Researchers found just 3.7% of unvaccinated workers in a network of continuing care retirement communities departed rather than get COVID shots after their employer adopted a mandate at the height of the pandemic.
The findings, based on employment data from a single CCRC organization with nearly 7,000 employees in multiple states, may represent the first up-close look at the efficacy of a company-wide vaccine mandate for senior care workers.
Many healthcare employers adopted internal vaccine mandates ahead of a federal mandate cleared by the US Supreme Court in January 2022. But many skilled nursing operators balked at the idea, claiming such requirements would chase much-needed employees into the open arms of competitors or other sectors.
In the study published Monday in Health Affairs, researchers from the University of Pennsylvania and Carnegie Mellon University found that 1,208 of the organization’s 6,733 active employees (or 17.9%) were unvaccinated on July 38, the day before the institutional mandate was announced.
The CCRC organization was not disclosed, nor were the states where it operates.
After the policy was adopted and time given for individual compliance, the CCRC network terminated 252 workers, or 3.7% of its overall workforce. The mandate drove compliance from 82.1% to 95.1% on the day before terminations began.
Overall, 56.2% of unvaccinated employees received COVID shots after the announcement, although about 250 of them left for other reasons before being fired.
“Vaccination mandates are authoritative interventions that some long-term care employees may disagree with, but we demonstrate that they can significantly increase vaccination uptake,” the authors wrote. “Employers must weigh this benefit against the costs, including the need to terminate some employees for noncompliance.”
The researchers noted the mandate was more effective than other methods intended to increase COVID vaccine uptake, including a specific educational campaign among nursing homes and an email-based intervention that had been previously studied. Those improved vaccine coverage not at all and by 3% respectively.
But in comments share with McKnight’s Long-Term News Monday, they noted there were likely variations across sites within the CCRC system.
“This was an average rate and that terminations may have been more significant for certain facilities or departments; and … this rate only represents terminations due to noncompliance with the mandate among employees who waited until the compliance deadline to separate,” lead author Aleksandra Golos said. “It is possible that additional employees separated for mandate-related reasons prior to the compliance deadline; per our reported findings, this could amount to up to a maximum additional rate of 3.8% (7.5% total). However, in an analysis that we performed but did not report in the final article, we found no evidence that this additional rate was higher than the ‘background’ employee turnover rate seen prior to the mandate announcement.”
The researchers compared their data to national trends in the CDC’s National Healthcare Safety Network Long-Term Care Facility COVID-19 Module, hoping to understand whether the CCRC findings were simply mimicking secular trends across healthcare.
While overall rates among nursing home employees also climbed during the study period, the studied CCRCs saw a faster acceleration and steeper climb in uptake.
A federal mandate finalized for nursing homes in early 2022 was allowed to sunset Saturday; few if any skilled nursing providers have announced that they will continue to require COVID vaccinations or boosters moving forward.
The Health Affairs study also examined demographic trends among the initially unvaccinated. Researchers noted the organization’s mandate had the greatest impact in states without any existing mandate for long-term care worker vaccines.
Non-Hispanic Black employees also had significantly lower odds of vaccination before the organization announced its mandate; afterward, they were less likely to leave the organization than other unvaccinated workers when the policy went into place.
Golos added Monday that internal mandate policies may still have a place in the LTC landscape.

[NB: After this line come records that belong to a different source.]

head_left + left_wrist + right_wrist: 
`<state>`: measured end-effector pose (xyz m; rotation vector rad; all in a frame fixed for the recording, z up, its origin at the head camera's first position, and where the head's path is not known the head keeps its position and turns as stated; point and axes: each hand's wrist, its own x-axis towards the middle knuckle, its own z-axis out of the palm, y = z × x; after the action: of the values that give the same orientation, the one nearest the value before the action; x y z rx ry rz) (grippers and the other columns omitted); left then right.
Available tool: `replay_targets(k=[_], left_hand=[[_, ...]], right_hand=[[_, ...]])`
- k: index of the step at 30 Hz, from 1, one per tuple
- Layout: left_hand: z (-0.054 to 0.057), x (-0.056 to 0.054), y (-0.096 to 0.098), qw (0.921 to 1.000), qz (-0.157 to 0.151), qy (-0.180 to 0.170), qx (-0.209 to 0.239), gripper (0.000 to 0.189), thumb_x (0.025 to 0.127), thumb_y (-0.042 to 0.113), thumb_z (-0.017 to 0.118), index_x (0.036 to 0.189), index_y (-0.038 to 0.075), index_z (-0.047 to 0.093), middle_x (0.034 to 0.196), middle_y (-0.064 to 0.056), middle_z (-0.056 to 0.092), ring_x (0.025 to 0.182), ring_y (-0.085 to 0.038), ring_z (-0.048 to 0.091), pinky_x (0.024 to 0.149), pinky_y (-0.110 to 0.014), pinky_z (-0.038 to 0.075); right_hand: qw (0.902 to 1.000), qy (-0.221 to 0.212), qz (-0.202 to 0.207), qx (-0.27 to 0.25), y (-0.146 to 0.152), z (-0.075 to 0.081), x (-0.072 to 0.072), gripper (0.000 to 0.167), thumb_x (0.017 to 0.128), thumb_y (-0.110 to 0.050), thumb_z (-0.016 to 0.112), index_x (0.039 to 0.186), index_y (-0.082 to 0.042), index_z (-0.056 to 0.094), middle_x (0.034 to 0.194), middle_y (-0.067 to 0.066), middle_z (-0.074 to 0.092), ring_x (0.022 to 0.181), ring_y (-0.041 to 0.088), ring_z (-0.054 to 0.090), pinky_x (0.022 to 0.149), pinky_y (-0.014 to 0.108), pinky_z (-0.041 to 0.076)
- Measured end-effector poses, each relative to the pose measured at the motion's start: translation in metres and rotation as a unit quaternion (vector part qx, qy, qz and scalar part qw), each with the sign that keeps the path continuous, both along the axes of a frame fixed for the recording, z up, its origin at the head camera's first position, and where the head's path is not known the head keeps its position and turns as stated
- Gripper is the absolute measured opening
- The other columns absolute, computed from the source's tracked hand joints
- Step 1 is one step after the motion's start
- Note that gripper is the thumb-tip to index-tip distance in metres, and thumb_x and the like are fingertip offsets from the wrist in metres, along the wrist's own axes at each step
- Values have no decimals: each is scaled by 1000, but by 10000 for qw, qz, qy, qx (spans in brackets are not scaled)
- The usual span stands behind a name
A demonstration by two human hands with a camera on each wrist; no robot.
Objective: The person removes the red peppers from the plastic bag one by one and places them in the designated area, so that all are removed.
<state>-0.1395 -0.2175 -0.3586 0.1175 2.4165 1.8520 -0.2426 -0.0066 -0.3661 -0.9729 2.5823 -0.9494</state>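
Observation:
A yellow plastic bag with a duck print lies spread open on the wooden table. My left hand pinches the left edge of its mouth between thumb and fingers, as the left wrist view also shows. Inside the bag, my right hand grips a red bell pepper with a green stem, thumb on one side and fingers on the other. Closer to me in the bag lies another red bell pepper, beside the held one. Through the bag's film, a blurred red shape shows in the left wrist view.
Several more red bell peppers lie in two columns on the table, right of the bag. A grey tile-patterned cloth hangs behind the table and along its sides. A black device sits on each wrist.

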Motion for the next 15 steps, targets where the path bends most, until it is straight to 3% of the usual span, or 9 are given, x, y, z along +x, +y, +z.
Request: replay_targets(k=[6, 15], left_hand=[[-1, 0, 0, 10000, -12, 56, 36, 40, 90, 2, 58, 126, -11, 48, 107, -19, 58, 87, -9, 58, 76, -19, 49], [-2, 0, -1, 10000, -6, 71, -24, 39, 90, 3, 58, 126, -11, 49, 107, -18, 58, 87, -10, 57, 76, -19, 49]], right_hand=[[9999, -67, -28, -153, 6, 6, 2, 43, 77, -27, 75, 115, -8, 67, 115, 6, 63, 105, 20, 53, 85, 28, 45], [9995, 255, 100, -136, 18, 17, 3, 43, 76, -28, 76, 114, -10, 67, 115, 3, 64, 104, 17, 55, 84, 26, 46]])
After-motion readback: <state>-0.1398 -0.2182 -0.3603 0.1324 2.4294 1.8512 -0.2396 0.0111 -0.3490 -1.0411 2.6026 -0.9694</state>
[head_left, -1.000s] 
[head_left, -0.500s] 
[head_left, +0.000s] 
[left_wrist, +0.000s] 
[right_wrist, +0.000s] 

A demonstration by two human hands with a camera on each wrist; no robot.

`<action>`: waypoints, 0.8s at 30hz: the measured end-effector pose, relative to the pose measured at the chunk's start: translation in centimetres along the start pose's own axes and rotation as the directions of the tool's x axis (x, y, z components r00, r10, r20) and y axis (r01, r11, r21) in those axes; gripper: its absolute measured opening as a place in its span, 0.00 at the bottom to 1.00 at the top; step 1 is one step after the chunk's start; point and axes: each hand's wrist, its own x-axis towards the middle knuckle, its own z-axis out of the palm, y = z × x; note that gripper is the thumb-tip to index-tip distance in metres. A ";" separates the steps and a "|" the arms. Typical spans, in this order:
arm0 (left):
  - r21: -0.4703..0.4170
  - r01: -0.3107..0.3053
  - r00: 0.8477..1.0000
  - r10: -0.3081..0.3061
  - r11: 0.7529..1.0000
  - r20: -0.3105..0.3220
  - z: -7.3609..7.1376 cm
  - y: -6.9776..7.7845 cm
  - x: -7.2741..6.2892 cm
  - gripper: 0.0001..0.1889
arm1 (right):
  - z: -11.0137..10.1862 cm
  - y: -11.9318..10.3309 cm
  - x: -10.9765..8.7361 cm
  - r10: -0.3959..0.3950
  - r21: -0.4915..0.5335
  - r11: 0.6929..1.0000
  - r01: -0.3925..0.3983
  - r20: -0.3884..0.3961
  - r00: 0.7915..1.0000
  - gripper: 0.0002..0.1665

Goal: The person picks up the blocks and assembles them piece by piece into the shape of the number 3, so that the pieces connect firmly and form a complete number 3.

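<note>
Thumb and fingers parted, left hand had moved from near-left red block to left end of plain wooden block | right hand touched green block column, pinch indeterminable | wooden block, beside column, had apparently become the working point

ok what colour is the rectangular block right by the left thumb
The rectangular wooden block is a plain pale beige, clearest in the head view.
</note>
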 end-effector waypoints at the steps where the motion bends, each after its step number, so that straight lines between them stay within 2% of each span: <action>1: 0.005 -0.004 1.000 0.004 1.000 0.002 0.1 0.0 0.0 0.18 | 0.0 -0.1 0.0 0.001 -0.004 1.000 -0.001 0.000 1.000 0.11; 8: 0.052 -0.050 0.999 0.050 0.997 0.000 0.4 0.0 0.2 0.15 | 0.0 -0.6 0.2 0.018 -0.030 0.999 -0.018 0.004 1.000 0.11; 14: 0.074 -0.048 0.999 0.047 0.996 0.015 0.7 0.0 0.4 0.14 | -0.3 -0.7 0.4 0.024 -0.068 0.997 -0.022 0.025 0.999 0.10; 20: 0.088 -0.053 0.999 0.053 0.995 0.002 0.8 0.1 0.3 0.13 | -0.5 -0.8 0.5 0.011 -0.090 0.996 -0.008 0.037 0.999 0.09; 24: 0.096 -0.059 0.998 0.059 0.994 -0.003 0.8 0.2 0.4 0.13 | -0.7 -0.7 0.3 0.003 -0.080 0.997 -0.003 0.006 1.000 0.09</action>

“Maintaining COVID-19 vaccine requirements in LTC facilities – and in other healthcare settings – would be consistent with other common requirements such as those for flu vaccination,” she said. “Our findings support other studies demonstrating that COVID-19 vaccination requirements had a small, though observable, impact on employee separation. Maintaining these requirements in senior care organizations at a time when we are not in an acute crisis would likely present less blowback (in terms of observed employee separation, as well as in public commentary and sentiment), compared to reinstating requirements when faced with a recurrent or new emergency situation.”
In addition to Golos, study authors are Allison M. Buttenheim and Elizabeth F. Bair of the University of Pennsylvania; Ashley Z. Ritter of senior care organization NewCourtland; and Gretchen B. Chapman of Carnegie Mellon.